Your goal:
Please transcribe the listing that follows exactly; images are to be excluded.

Exercise data:
- Opening Delimiter -

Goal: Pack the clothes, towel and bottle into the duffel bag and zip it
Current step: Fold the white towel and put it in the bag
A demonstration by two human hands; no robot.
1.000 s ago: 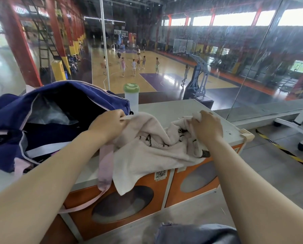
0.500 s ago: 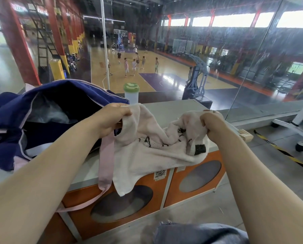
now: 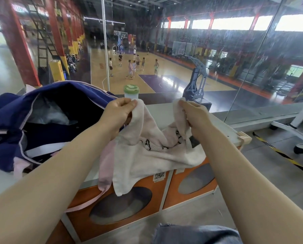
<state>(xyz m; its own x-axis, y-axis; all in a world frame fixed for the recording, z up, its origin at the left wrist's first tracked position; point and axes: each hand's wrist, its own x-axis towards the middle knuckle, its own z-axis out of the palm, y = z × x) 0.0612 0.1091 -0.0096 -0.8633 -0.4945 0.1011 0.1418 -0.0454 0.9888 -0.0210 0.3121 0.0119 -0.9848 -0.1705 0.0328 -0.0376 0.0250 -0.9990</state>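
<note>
A: What's on head cam?

B: I've got both hands on the towel (image 3: 152, 148). Left hand (image 3: 119, 114) pinches one top corner, thumb & fingers curled on the cloth. Right hand (image 3: 193, 116) grips the other corner, fingers wrapped round it. The top edge is lifted; the rest sags between the hands, lower part draped over the counter (image 3: 166, 111) front edge, hanging past the orange panels (image 3: 170, 187).

A: Bag?

B: Duffel bag (image 3: 46, 110) is navy, on the counter's left side, mouth wide open, sth pale inside, can't tell what. Its pink strap (image 3: 105, 166) dangles off the front, just beside the towel.

A: Bottle?

B: Bottle (image 3: 131, 91) w/ green lid stands upright at the counter's far edge, behind my left hand, partly hidden. Glass wall behind it.
</note>
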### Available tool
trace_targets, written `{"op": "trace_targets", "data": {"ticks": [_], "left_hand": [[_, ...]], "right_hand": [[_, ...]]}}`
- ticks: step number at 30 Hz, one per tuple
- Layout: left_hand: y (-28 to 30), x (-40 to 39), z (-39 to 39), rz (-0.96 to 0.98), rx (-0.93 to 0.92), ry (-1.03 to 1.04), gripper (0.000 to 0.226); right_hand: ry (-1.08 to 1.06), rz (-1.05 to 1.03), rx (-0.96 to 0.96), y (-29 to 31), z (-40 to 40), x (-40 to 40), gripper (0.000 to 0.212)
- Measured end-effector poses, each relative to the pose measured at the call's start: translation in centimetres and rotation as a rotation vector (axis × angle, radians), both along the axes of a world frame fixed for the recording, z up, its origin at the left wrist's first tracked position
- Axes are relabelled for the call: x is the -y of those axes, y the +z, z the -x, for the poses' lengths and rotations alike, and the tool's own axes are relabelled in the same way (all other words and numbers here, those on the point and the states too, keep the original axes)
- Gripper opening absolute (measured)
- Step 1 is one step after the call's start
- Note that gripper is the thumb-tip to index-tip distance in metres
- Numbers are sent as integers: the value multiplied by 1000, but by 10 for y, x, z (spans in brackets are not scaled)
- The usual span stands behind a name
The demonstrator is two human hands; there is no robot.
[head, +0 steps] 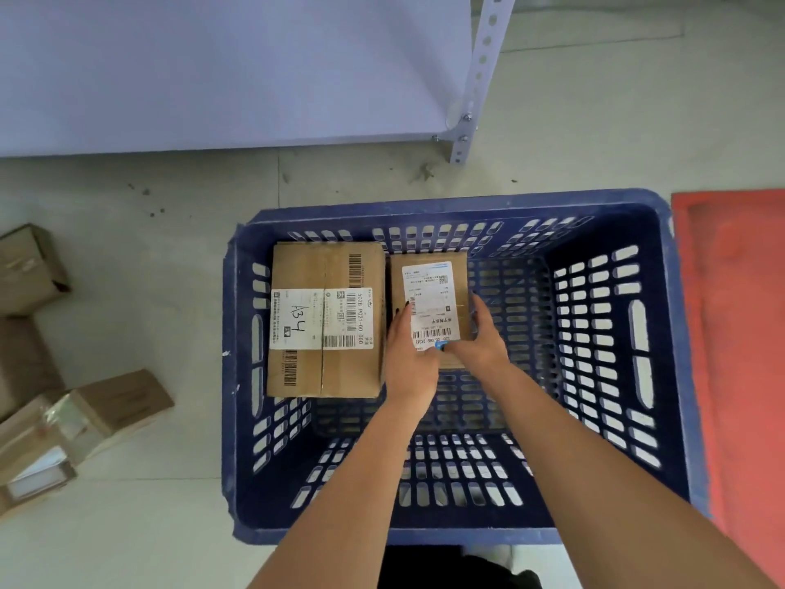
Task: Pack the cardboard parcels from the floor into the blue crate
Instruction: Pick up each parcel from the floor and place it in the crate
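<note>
A blue slotted crate [662, 316] stands on the floor below me. A large cardboard parcel [306, 269] with a white label marked A34 lies in its far left corner. Right beside it sits a smaller cardboard parcel [431, 291] with a white shipping label. My left hand [410, 350] grips the small parcel's left near edge, and my right hand [480, 337] grips its right near edge. Both arms reach down into the crate. Several more cardboard parcels [80, 418] lie on the floor to the left of the crate.
A pale metal shelf [212, 70] with a perforated post [480, 78] runs along the far side. A red mat [739, 333] lies right of the crate. More brown boxes [29, 265] sit at the far left. The crate's right half shows bare slotted floor.
</note>
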State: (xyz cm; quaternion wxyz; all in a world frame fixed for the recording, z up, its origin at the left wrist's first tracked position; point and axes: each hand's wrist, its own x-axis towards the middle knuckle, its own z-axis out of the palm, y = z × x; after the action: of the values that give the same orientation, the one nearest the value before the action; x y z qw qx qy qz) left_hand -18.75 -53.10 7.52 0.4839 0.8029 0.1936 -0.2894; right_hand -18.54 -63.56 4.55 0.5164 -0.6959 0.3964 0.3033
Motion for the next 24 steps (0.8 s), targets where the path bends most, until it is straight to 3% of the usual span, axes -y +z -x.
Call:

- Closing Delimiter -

Task result:
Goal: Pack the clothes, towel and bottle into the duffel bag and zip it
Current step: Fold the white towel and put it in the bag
A demonstration by two human hands; no robot.
1.000 s ago: 
0.500 s ago: 
now: 
<state>(xyz m; its own x-axis, y-axis; all in a world frame fixed for the recording, z up, its origin at the left wrist's first tracked position; point and axes: each hand's wrist, its own x-axis towards the middle knuckle, its own z-axis out of the palm, y = z × x) 0.0612 0.1091 -0.0096 -0.8633 -0.4945 0.1011 0.1418 -0.0454 0.9888 -0.0210 0.3121 0.0119 -0.9848 -0.1705 0.0328 -0.0376 0.0250 -0.9990</state>
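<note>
A: What's on head cam?

B: I've got both hands on the towel (image 3: 152, 148). Left hand (image 3: 119, 114) pinches one top corner, thumb & fingers curled on the cloth. Right hand (image 3: 193, 116) grips the other corner, fingers wrapped round it. The top edge is lifted; the rest sags between the hands, lower part draped over the counter (image 3: 166, 111) front edge, hanging past the orange panels (image 3: 170, 187).

A: Bag?

B: Duffel bag (image 3: 46, 110) is navy, on the counter's left side, mouth wide open, sth pale inside, can't tell what. Its pink strap (image 3: 105, 166) dangles off the front, just beside the towel.

A: Bottle?

B: Bottle (image 3: 131, 91) w/ green lid stands upright at the counter's far edge, behind my left hand, partly hidden. Glass wall behind it.
</note>
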### Available tool
trace_targets, written `{"op": "trace_targets", "data": {"ticks": [_], "left_hand": [[_, ...]], "right_hand": [[_, ...]]}}`
- ticks: step number at 30 Hz, one per tuple
- Layout: left_hand: y (-28 to 30), x (-40 to 39), z (-39 to 39), rz (-0.96 to 0.98), rx (-0.93 to 0.92), ry (-1.03 to 1.04), gripper (0.000 to 0.226); right_hand: ry (-1.08 to 1.06), rz (-1.05 to 1.03), rx (-0.96 to 0.96), y (-29 to 31), z (-40 to 40), x (-40 to 40), gripper (0.000 to 0.212)
- Measured end-effector poses, each relative to the pose measured at the call's start: translation in centimetres and rotation as a rotation vector (axis × angle, radians), both along the axes of a world frame fixed for the recording, z up, its origin at the left wrist's first tracked position
- Axes are relabelled for the call: x is the -y of those axes, y the +z, z the -x, for the poses' lengths and rotations alike, and the tool's own axes are relabelled in the same way (all other words and numbers here, those on the point and the states too, keep the original axes)
- Gripper opening absolute (measured)
- Step 1 is one step after the call's start
- Note that gripper is the thumb-tip to index-tip distance in metres
- Numbers are sent as integers: the value multiplied by 1000, but by 10 for y, x, z (spans in brackets are not scaled)
- The usual span stands behind a name
The demonstrator is two human hands; there is no robot.
[head, +0 steps] 
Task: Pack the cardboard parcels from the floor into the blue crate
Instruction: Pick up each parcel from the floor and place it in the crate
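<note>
A blue slotted crate [662, 316] stands on the floor below me. A large cardboard parcel [306, 269] with a white label marked A34 lies in its far left corner. Right beside it sits a smaller cardboard parcel [431, 291] with a white shipping label. My left hand [410, 350] grips the small parcel's left near edge, and my right hand [480, 337] grips its right near edge. Both arms reach down into the crate. Several more cardboard parcels [80, 418] lie on the floor to the left of the crate.
A pale metal shelf [212, 70] with a perforated post [480, 78] runs along the far side. A red mat [739, 333] lies right of the crate. More brown boxes [29, 265] sit at the far left. The crate's right half shows bare slotted floor.
</note>
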State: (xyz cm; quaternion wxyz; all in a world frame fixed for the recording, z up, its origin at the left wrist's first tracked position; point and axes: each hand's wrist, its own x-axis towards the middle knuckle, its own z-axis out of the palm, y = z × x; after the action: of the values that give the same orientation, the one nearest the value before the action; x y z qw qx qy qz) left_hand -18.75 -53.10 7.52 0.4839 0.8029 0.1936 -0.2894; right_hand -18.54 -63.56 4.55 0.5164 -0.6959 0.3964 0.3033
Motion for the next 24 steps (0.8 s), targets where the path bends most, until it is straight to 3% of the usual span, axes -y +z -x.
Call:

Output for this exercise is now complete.